Monday, April 14, 2008

Backtesting Moving Averages

Ever looked at a chart with a moving average (MA) and thinking if it would have resulted in an outperformance when buying and selling whenever the moving average would have been crossed. Even played around with different settings for the MA with whatever tool or web site you have used?

Now with STOCKscreener. i n f o you can SEE both, the moving average AND the backtested result immediately next to (below) each other:

Let's take the Euro Stoxx 50 Index and what everyone looks at, the 200 day moving average:

Buying whenever the moving average is crossed from below and selling on the way down, trading this index since 1987 would result in an overall gain of 436.65%.

Now this is indeed a decent outperformance of simply buying and holding. Buy and hold would result in a total gain of 307.55% (just 6.82% annually, before you get too excited:).

Here are the details of when the crossing (and buying and selling) of the MA took place.

So this is all nice and beautiful, but, maybe it is not very realistic that we would be able to get in and out of any financial instrument matching this index at exactly the prices of the intersections (for an index on top we would have to buy and sell an ETF, future, or mutual fund instead).
So let's say we do the same exercise with a transaction cost (and slippage) of 1% for a single buy or sell (so in and out costs us 2%).

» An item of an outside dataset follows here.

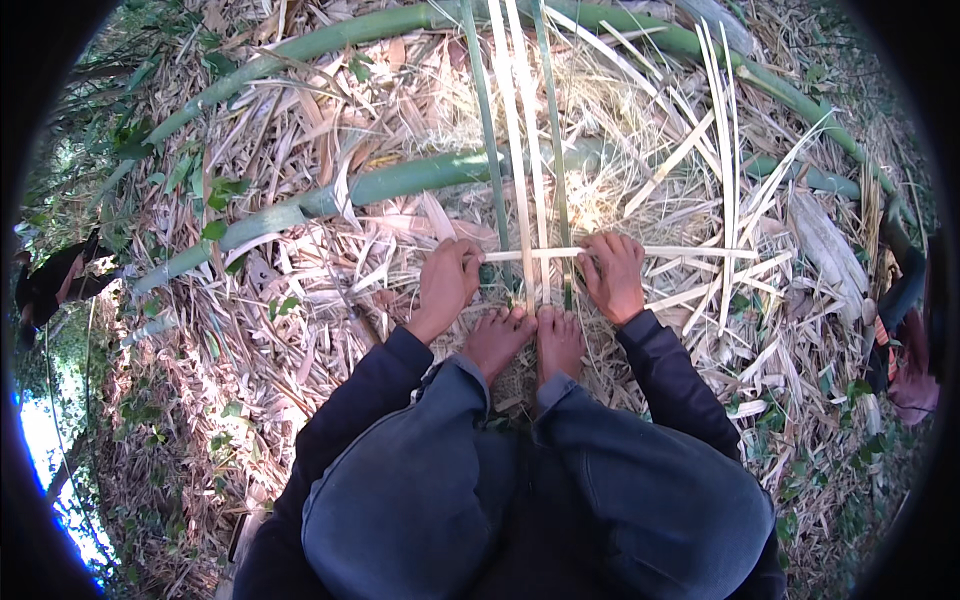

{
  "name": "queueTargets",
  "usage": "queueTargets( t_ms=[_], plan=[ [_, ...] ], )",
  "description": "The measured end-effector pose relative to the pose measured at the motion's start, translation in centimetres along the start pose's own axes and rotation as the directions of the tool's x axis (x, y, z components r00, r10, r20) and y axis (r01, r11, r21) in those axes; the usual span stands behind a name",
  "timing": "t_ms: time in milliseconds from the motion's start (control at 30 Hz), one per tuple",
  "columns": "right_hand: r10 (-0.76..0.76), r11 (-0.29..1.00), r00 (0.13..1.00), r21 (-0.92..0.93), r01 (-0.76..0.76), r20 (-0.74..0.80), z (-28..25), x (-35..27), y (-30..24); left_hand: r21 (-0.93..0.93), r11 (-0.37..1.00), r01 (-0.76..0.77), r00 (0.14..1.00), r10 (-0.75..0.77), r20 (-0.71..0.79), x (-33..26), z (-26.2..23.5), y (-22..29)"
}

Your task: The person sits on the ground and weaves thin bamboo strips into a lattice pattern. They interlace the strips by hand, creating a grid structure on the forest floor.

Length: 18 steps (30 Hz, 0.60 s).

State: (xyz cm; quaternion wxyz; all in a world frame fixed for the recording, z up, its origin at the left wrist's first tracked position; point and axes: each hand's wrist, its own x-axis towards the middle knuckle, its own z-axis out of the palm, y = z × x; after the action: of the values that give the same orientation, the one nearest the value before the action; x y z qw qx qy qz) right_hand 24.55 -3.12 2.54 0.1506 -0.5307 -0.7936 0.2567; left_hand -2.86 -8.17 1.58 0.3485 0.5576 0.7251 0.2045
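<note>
A pale bamboo strip [700, 252] lies crosswise in front of my feet. My left hand [448, 285] pinches it near its left end between thumb and fingers. My right hand [612, 275] grips the same strip farther right, with a length sticking out beyond the fingers. Between the hands it crosses two pale lengthwise strips [517, 160] and two green ones [554, 130], which run away from me side by side. I cannot make out at each crossing which lies on top. My bare feet [500, 340] rest at the near ends of the lengthwise strips.
Thick green bamboo stalks [400, 180] lie across the ground beyond my hands. More loose pale strips [728, 170] are scattered at the right. Dry leaves [300, 360] cover the ground. Dark and reddish cloth-like shapes [910, 370] show at the right rim.
</note>
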Motion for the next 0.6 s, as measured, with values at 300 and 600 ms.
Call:
queueTargets(
  t_ms=[300, 600],
  plan=[
    [0.017, 0.999, 0.999, -0.027, -0.017, 0.03, 0.3, -0.4, 0.2, -0.044, 0.998, 0.042, 0.999, -0.041, 0.02, -0.5, -0.3, -0.3],
    [-0.001, 1.0, 0.999, -0.028, 0.002, 0.034, 0.5, -0.5, 0.8, -0.048, 0.992, 0.119, 0.989, -0.123, -0.087, -2.3, -1.3, -1.9]
  ],
)
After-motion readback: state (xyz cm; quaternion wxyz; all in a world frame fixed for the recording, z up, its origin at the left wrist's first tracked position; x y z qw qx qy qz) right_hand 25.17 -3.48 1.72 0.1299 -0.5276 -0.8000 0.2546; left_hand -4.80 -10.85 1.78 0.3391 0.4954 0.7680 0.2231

Wow, all of a sudden the total return drops to a meager 54.33% (again, see the details here)! The big difference is because there have been 124 transactions, each costing us 1% of our capital, and then there is the compounding effect.

Hmm, ok, to make money in real life, what can we do. Of course, we can try to reduce the number of transactions while still capturing the big price movements. So here is the picture for using a 355 day moving average:

This reduces the number of transactions to 58, but as you can see above, still captures the big moves (and leaves out the big drawdown!). And the result improved a lot to 275.21%.
Still, not as good as the 200 day MA that had no transaction costs. If you look at the list of transactions, you will see that there are a view big profits and a lot of smaller losses.

We can introduce a third parameter, an extra threshold that needs to be crossed before a transaction will take place. This will avoid doing too many extra trades while the share price jitters around the moving average. So requiring the index price not only to cross but to cross an extra 1% before exercising a trade will more than half the number of transactions down to 22 and the profit jumps up to 453.36%, more than the initial result with the 200 day MA and NO transaction costs!

A threshold of 2% will increase the result even slightly more so. Anyway, the threshold will lead to fewer trades and a reduced number of small losses. But this also decreases the size of the big profitable trades a bit.

BTW, the moving average used is actually the simple moving average (SMA). Also, the results are as of 2008-04-14 and sure will change over time.

Feel free to play around yourself for an optimal set of parameters or experiment with other indices or stocks of your interest.